Os fármacos inibidores da colinesterase constituem as principais estratégias farmacológicas disponíveis para o tratamento da Doença de Alzheimer(DA). Seu uso se associa à melhoria da cognição global. Assinale, a seguir, o inibidor da colinesterase que possui aprovação para o tratamento de DA em estágio grave.
- A)Donepezila.
Correta: a donepezila é um inibidor da colinesterase com uso aprovado para Alzheimer em estagio grave.
- B)Memantina.
Errada: a memantina nao é inibidor da colinesterase, e sim antagonista NMDA, usada em demencia moderada a grave.
- C)Rivastigmina.
Errada: a rivastigmina é inibidor da colinesterase, mas sua indicaçao classica é para estagios leves a moderados.
- D)Galantamina.
Errada: a galantamina também é inibidor da colinesterase, porém nao é a resposta esperada para Alzheimer grave.
Gabarito: A
Na Doença de Alzheimer, os inibidores da colinesterase são usados para melhorar sintomas cognitivos e funcionais, mas eles nao param a doença.
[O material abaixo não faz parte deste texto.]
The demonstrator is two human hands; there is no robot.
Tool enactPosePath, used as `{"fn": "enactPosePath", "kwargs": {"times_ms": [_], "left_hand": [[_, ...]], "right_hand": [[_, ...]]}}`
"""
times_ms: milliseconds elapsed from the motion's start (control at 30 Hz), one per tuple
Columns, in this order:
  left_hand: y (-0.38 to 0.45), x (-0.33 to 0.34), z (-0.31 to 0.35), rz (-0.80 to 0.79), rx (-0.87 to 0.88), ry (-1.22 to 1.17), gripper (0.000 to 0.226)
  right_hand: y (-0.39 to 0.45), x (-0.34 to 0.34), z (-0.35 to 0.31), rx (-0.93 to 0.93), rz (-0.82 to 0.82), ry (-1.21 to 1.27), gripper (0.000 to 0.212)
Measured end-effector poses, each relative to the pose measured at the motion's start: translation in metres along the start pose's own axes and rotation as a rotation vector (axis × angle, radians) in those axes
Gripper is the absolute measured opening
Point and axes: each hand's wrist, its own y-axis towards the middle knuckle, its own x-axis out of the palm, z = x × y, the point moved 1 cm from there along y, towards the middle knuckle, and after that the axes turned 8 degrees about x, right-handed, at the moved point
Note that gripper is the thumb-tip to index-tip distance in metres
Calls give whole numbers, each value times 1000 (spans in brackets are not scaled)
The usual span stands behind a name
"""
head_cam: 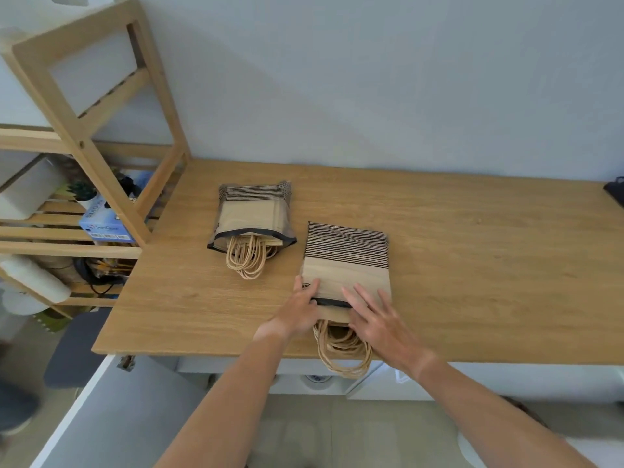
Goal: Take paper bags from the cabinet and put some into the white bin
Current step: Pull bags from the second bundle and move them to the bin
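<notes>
Flat, both: left hand (pixel 301 307) and right hand (pixel 380 319) splayed loosely on near bag pack (pixel 347 265)

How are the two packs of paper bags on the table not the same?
The near pack has both hands on it, the left hand and the right hand; the far pack lies untouched. The near pack's handles hang over the table edge; the far pack's rest on the table. Both are brown with black stripes.

Black stripes are being shown across the far ends of two tan kraft paper bag packs (pixel 347 261) (pixel 251 214), lying on a light oak-grain wooden tabletop (pixel 472 265); a blue cardboard box (pixel 104 228) is being displayed on the left shelf.
</notes>
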Motion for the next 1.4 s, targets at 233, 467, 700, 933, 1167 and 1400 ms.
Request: {"fn": "enactPosePath", "kwargs": {"times_ms": [233, 467, 700, 933, 1167, 1400], "left_hand": [[-8, 9, 11, 275, -111, -122, 72], [-23, 23, 8, 430, -244, -212, 53], [-31, 30, -1, 373, -120, 354, 63], [-25, 47, 16, 196, -63, 310, 57], [-13, 49, 20, 213, -66, 289, 59], [15, 33, 24, 227, 46, 245, 54]], "right_hand": [[-31, 1, -20, 84, -8, -41, 30], [-37, -8, -30, 231, -64, -19, 46], [-49, -14, -45, 318, -90, 33, 67], [-65, -13, -58, 358, -116, 29, 69], [-68, -3, -44, 290, -30, 86, 41], [-12, 1, 33, 190, 9, 76, 36]]}}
Os principais da classe sao donepezila, rivastigmina e galantamina, e a pegadinha da prova costuma ser misturar esses nomes com a indicaçao de gravidade do quadro. O ponto-chave aqui é saber qual deles tem aprovaçao para Alzheimer em estagio grave. A donepezila é a mais lembrada nessa situaçao, porque pode ser usada desde os estagios leves ate os graves. Por isso, quando a banca fala em DA grave e pede um inibidor da colinesterase, a resposta esperada é donepezila. Já a memantina nao entra nessa classe: ela é um antagonista de receptor NMDA, indicada sobretudo em quadros moderados a graves. Ou seja, ela até aparece no tratamento da demencia, mas por mecanismo e classe diferentes. Rivastigmina e galantamina também sao inibidores da colinesterase, porém sao classicamente associadas aos quadros leves a moderados. Resumo de prova: se a questao falar em inibidor da colinesterase e Alzheimer grave, pense na donepezila. É o tipo de detalhe que a banca adora cobrar com cara de inocente, mas com vontade de confundir.